The problem
In the records below, find the lines that include "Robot" and copy each.
The data below:
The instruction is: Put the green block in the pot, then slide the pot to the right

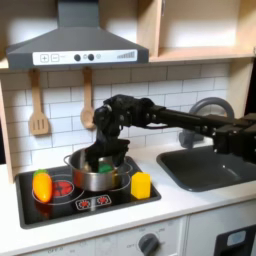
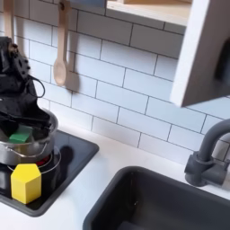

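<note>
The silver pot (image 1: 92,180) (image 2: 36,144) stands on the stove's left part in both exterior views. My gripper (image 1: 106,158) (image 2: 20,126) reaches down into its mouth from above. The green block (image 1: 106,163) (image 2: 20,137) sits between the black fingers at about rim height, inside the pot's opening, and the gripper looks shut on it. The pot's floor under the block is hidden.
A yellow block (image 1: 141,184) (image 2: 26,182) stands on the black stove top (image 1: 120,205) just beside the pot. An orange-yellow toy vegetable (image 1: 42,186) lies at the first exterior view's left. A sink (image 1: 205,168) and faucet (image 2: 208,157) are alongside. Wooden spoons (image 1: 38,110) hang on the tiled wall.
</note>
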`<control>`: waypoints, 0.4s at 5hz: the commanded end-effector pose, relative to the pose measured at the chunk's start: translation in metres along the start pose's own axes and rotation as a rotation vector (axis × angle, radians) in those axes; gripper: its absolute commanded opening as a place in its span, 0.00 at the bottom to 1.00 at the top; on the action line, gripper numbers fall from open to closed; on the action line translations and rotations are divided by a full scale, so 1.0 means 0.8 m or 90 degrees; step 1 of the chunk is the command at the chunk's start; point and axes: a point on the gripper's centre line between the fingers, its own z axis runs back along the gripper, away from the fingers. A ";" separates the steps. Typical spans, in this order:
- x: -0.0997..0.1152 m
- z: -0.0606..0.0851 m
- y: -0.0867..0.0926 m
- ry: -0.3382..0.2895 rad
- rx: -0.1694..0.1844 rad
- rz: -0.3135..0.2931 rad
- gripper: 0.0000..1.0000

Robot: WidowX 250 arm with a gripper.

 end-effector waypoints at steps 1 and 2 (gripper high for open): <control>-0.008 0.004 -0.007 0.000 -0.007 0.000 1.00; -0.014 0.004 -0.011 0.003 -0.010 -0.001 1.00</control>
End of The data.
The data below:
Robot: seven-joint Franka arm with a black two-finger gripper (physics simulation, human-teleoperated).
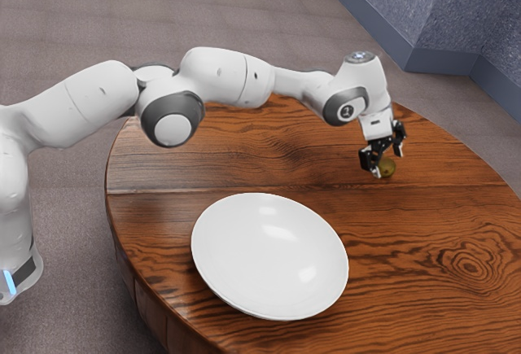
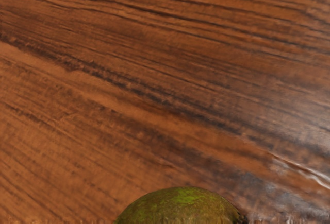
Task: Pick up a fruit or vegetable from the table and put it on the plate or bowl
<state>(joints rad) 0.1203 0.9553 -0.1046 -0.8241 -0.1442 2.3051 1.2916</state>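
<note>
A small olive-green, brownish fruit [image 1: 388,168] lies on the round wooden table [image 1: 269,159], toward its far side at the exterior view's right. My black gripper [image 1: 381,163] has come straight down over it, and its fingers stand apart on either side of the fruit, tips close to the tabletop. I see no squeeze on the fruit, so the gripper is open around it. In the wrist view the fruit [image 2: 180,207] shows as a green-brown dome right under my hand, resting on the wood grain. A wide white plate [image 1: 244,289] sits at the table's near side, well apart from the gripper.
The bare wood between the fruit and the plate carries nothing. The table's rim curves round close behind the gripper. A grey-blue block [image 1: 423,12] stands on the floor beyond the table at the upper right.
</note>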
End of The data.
Task result
Robot: WidowX 250 arm with a gripper.
Robot: seven-joint Franka arm with a black two-finger gripper (physics simulation, human-teleoperated).

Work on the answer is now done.